Reporter: Wuwun Nafsiah | Editor: A.Herry Prasetyo
JAKARTA. Emiten batubara sepertinya masih akan terseok-seok sepanjang tahun ini. Hal ini lantaran harga batubara yang belum kunjung naik.
Ariyanto Kurniawan, analis Mandiri Sekuritas dalam riset tanggal 9 Maret 2015 menyebutkan, harga spot batubara di Newcastle turun menjadi US$ 70 per ton. Harga tersebut mendekati rata-rata US$ 71 per ton saat krisis keuangan tahun 2009. Kondisi tren penurunan harga ini sudah memasuki tahun keempat sekaligus menjadi siklus terpanjang sejak tahun 2007.
Ariyanto menilai, harga batubara akan segera mencapai titik terendahnya karena sudah hampir mencapai titik beban produksi perusahaan besar. Namun, Ariyanto tidak memprediksi adanya perbaikan yang tajam. Hal ini lantaran permintaan batubara masih lemah, sementara para pelaku besar kurang menerapkan disiplin suplai.
Menurut Ariyanto, inisiatif pemangkasan beban, termasuk negosiasi tarif dengan kontraktor tambang serta turunnya harga BBM akan menjadi faktor penting dalam menjaga profitabilitas. Namun, jika harga batubara tetap rendah, ada beberapa risiko, antara lain penurunan prediksi laba oleh konsensus, pemangkasan produksi, penurunan cadangan batubara, dan penurunan nilai aset.

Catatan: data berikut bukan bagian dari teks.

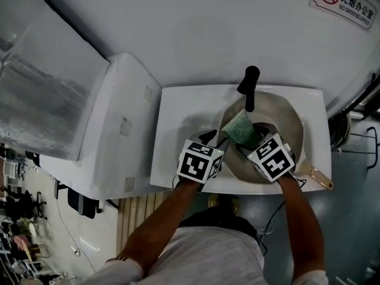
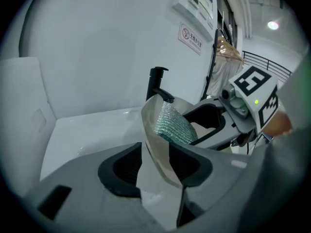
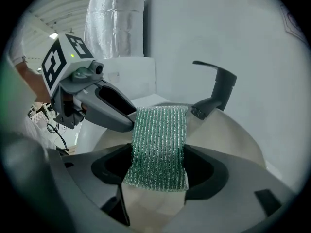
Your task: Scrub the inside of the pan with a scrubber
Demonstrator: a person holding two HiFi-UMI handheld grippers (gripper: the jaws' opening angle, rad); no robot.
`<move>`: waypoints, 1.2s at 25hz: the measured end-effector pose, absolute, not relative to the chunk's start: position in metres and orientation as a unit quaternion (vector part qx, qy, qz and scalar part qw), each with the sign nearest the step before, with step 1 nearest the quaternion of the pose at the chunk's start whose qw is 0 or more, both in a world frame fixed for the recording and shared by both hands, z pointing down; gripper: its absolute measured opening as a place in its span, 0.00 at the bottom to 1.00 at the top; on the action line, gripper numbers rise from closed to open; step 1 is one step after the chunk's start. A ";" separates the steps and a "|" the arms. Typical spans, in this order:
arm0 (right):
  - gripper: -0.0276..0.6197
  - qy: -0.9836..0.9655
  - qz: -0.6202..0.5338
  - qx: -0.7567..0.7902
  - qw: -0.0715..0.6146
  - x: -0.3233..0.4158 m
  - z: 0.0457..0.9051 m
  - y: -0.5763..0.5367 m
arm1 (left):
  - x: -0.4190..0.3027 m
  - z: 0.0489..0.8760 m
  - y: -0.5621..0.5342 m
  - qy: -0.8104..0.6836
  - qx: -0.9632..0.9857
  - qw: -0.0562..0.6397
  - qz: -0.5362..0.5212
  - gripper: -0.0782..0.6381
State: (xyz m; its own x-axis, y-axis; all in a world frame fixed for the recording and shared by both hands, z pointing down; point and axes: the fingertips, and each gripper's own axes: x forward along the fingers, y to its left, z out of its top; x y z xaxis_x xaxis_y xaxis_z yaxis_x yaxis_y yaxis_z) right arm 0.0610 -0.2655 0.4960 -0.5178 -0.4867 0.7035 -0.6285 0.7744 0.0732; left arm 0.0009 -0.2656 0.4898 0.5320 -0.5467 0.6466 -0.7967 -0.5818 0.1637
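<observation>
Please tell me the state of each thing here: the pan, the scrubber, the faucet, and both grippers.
left gripper: open, pan rim between its fingers.
right gripper: shut on the scrubber.
pan: tilted in the sink.
scrubber: held over the pan's inside.
faucet: no water visible.

Pale grey short-sleeved shirt; left hand-held gripper and right hand-held gripper grey, black-lined jaws; each bears a white cube with black square markers.

It is bright and even here. A lamp glows up high. The white sink shines a little. Both gripper views bend and go dark round the edges. The green scrubber looks sharp.
</observation>
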 end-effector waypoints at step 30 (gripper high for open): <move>0.57 -0.779 0.135 0.421 0.445 0.139 0.534 -0.314 | -0.001 0.504 -0.268 -0.393 0.838 0.246 0.289 0.24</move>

Ariyanto menilai ada risiko pemangkasan produksi dan penurunan cadangan pada PT Harum Energy Tbk (HRUM) dan PT Indo Tambangraya Megah Tbk (ITMG) karena rasio penyamakan tanah (stripping ratio) yang naik serta cadangan yang rendah. Kemudian, risiko penurunan nilai aset dapat terjadi pada PT Adaro Energy Tbk (ADRO) karena akuisisi yang agresif dalam tiga tahun terakhir. "Risiko dari penurunan prediksi laba dapat terjadi pada seluruh perusahaan batu bara jika harga batu bara masih berlanjut turun," lanjut Ariyanto.
Pemerintah masih berniat menaikkan pajak royalti untuk pemegang izin usaha pertambangan (IUP) menjadi 7% dari pendapatan untuk batu bara kualitas rendah (dari sebelumnya 3%), 9% untuk kualitas menengah (dari 5%), dan 13,5% dari kualitas tinggi (dari 7%). Ariyanto memandang rencana itu bukan hal baru. Tapi, jika peraturan tersebut diterapkan secara tegas, konsolidasi industri akan berjalan lebih cepat. Sebab, sebagian besar pemilik IUP adalah pelaku industri kecil yang memiliki porsi produksi sebesar 30%.
PT Bukit Asam (Persero) Tbk (PTBA) menjadi satu-satunya perusahaan dalam coverage Mandiri Sekuritas yang secara utuh akan terkena aturan tersebut. Dengan asumsi royalti sebesar 9% (vs prediksi 6,5%), Ariyanto memprediksi ada risiko penurunan prediksi laba tahun 2015 - 2016 hingga 18% untuk PTBA. Ariyanto memangkas prediksi laba bersih tahun 2015 - 2016 rata-rata 45% dengan memasukkan asumsi harga batu bara yang turun menjadi US$65-US$70/ton dari US$80/ton.
Ariyanto menurunkan rekomendasi ADRO menjadi neutral dari sebelumnya buy karena tidak melihat perbaikan besar pada prospek industri dalam waktu dekat. Kemudian rekomendasi neutral tetap disematkan pada ITMG, PTBA, dan HRUM. Untuk menaikkan rekomendasi, Ariyanto akan menunggu hingga ada perbaikan harga batubara.